**Work order**.
From the records below, copy out each line that has the word "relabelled".

---------- Information supplied ----------

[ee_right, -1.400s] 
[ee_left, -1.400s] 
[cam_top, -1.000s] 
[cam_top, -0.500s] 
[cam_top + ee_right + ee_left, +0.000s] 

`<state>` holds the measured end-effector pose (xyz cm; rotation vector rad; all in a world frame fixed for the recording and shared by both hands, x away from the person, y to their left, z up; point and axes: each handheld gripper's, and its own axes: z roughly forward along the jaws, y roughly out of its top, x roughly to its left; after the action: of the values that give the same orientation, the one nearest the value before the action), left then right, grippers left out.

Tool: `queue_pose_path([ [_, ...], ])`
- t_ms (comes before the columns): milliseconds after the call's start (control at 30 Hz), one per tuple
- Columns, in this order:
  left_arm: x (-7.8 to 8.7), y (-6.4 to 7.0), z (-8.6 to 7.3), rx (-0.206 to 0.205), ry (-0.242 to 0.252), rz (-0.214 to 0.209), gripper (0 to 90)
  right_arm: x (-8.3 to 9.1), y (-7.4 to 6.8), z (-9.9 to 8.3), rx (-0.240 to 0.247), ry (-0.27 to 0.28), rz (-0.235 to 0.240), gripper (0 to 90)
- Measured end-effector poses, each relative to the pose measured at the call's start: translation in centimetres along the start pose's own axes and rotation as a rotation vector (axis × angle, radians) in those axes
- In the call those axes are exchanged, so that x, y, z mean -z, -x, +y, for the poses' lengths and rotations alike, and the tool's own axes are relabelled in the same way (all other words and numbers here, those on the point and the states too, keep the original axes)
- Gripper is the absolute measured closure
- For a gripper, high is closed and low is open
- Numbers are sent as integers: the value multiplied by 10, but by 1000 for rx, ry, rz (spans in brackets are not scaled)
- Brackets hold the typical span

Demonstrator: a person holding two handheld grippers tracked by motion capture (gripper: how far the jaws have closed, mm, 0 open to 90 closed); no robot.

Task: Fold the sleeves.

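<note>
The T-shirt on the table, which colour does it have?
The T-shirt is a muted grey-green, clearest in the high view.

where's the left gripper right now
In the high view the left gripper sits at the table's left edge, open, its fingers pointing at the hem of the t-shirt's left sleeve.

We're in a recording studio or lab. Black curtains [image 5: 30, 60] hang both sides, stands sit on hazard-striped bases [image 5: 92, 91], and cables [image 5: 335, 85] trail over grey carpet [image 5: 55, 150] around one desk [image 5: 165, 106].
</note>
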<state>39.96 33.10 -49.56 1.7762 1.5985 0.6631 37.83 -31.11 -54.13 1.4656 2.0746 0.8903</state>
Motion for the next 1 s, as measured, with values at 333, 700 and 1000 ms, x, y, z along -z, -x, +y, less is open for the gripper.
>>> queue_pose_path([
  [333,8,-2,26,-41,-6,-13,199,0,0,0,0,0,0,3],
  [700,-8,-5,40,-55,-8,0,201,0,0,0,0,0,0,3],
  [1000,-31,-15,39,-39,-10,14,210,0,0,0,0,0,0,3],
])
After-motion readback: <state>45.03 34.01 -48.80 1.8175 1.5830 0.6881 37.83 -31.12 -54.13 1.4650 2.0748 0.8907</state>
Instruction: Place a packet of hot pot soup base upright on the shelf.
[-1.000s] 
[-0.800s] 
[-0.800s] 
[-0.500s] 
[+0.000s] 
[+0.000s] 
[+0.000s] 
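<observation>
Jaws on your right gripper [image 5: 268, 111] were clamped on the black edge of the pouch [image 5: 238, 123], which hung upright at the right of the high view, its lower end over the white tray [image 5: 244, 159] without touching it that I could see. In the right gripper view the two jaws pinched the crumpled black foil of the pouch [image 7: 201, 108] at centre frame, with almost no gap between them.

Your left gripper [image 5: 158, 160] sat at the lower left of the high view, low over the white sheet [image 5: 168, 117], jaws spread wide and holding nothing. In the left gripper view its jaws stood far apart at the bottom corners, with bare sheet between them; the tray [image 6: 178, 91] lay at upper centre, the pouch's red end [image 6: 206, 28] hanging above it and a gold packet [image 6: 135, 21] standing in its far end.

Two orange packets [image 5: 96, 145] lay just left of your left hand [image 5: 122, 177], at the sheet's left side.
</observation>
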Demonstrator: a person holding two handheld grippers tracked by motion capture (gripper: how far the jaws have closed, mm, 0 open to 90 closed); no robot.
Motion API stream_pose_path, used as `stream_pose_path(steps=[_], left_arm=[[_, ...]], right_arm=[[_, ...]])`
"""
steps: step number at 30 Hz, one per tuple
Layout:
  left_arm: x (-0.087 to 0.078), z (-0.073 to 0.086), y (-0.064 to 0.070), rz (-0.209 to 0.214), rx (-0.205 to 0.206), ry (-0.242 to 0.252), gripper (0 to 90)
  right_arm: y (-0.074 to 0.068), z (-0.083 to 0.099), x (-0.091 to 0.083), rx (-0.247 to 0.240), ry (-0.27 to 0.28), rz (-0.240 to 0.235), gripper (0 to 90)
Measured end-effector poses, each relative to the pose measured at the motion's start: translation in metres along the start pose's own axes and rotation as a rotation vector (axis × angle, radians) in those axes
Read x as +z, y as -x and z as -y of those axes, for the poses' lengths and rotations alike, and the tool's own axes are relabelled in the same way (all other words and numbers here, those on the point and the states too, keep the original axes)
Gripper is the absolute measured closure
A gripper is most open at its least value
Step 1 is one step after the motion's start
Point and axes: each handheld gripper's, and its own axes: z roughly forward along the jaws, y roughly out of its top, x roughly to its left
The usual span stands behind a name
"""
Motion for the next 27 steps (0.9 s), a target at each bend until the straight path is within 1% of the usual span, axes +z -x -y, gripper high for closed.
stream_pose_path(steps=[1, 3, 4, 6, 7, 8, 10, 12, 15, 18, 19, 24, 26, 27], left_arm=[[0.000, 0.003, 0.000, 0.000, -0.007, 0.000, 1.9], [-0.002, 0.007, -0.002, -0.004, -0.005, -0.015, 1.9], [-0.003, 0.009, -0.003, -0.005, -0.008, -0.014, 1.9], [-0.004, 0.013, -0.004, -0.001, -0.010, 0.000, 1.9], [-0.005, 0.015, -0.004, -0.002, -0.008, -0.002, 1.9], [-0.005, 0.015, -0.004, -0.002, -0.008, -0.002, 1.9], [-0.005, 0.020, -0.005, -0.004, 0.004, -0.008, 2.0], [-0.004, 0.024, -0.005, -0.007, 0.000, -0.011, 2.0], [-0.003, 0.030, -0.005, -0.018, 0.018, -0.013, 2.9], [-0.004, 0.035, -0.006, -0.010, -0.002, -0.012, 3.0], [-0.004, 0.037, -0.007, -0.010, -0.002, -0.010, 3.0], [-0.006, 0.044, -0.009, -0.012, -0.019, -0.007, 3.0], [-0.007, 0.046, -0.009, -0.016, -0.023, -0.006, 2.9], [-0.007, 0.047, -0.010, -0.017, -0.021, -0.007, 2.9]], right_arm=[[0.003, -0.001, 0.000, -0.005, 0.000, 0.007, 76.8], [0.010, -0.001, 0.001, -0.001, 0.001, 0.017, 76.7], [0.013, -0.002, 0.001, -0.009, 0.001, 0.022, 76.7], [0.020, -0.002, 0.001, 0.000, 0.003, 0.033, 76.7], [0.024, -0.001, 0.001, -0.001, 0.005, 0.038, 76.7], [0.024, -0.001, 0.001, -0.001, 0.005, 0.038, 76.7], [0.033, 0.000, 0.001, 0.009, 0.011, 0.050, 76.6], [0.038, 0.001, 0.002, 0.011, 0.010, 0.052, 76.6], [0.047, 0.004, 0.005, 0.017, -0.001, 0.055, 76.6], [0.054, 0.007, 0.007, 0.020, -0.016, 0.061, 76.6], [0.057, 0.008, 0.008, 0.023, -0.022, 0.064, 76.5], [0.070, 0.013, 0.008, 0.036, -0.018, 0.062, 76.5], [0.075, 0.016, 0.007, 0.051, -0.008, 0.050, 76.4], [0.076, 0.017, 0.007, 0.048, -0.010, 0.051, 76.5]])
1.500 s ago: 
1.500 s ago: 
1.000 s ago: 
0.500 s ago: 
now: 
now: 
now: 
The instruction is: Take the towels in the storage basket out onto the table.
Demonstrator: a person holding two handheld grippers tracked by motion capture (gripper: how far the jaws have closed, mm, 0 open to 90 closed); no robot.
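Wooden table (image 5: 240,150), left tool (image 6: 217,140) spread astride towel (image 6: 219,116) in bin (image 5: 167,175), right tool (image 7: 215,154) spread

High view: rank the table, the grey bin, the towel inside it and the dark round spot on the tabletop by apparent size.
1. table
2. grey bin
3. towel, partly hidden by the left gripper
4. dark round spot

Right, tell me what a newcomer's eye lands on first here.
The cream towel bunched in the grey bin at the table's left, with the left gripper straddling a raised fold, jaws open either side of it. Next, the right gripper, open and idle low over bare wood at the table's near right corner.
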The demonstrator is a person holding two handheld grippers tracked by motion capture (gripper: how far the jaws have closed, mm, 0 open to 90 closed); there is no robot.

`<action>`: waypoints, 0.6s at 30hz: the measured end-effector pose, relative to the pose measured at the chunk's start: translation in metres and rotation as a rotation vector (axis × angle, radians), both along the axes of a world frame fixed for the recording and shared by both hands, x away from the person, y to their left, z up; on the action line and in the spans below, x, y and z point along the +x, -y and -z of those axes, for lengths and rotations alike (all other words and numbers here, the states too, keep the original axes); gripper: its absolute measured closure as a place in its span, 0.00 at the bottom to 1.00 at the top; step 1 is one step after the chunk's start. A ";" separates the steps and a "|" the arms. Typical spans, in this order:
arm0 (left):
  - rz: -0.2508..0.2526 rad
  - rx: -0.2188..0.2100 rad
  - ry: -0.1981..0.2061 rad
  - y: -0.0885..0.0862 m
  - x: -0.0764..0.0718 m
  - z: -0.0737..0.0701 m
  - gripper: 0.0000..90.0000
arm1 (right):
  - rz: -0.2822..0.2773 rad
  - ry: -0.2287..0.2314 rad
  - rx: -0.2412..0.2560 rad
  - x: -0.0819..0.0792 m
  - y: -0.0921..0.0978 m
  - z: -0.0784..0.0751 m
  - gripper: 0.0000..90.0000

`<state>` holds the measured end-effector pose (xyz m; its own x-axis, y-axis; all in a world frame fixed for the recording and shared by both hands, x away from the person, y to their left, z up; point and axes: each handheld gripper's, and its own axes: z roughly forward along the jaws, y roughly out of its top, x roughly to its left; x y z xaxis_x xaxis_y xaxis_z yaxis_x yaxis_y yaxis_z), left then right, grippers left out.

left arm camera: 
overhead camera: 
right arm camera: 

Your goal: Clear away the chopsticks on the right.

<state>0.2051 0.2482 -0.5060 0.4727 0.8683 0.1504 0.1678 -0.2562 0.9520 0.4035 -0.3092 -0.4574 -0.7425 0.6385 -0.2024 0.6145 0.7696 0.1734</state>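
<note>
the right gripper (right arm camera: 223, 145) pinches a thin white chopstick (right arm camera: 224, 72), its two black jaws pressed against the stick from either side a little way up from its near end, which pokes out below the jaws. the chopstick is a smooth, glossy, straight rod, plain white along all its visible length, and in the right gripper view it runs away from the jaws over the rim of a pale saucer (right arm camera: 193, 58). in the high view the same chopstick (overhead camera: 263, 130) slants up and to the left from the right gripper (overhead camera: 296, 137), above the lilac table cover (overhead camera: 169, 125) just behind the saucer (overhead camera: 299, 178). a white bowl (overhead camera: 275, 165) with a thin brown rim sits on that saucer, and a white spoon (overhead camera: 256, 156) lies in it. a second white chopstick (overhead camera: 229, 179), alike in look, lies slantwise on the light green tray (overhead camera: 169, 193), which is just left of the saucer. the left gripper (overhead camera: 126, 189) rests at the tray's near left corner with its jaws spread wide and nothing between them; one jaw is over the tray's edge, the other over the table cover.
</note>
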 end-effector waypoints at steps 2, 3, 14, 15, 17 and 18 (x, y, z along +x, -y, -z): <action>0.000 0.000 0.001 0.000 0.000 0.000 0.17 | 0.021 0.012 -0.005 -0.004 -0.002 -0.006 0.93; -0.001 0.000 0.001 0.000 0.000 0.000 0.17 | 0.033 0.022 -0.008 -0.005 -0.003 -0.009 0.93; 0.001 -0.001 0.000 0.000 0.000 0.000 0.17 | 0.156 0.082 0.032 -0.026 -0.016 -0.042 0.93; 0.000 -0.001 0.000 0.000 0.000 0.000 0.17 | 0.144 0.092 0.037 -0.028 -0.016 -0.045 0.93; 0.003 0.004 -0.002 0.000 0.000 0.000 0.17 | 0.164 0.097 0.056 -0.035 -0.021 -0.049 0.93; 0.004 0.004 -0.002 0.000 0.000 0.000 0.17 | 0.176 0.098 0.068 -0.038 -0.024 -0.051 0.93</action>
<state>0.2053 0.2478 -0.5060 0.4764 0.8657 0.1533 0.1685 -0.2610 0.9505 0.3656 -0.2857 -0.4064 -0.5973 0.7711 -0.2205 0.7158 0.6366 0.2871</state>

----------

**Solution to this exercise**.
- In the call those axes are exchanged, so that x, y, z mean -z, -x, +y, for the poses' lengths and rotations alike, and the tool's own axes are relabelled in the same way (all other words and numbers here, those on the point and the states too, keep the original axes)
Read x as +z, y as -x and z as -y of those axes, for the poses' lengths and rotations alike, and the tool's own axes are relabelled in the same way (all other words and numbers here, those on the point and the states too, keep the original axes)

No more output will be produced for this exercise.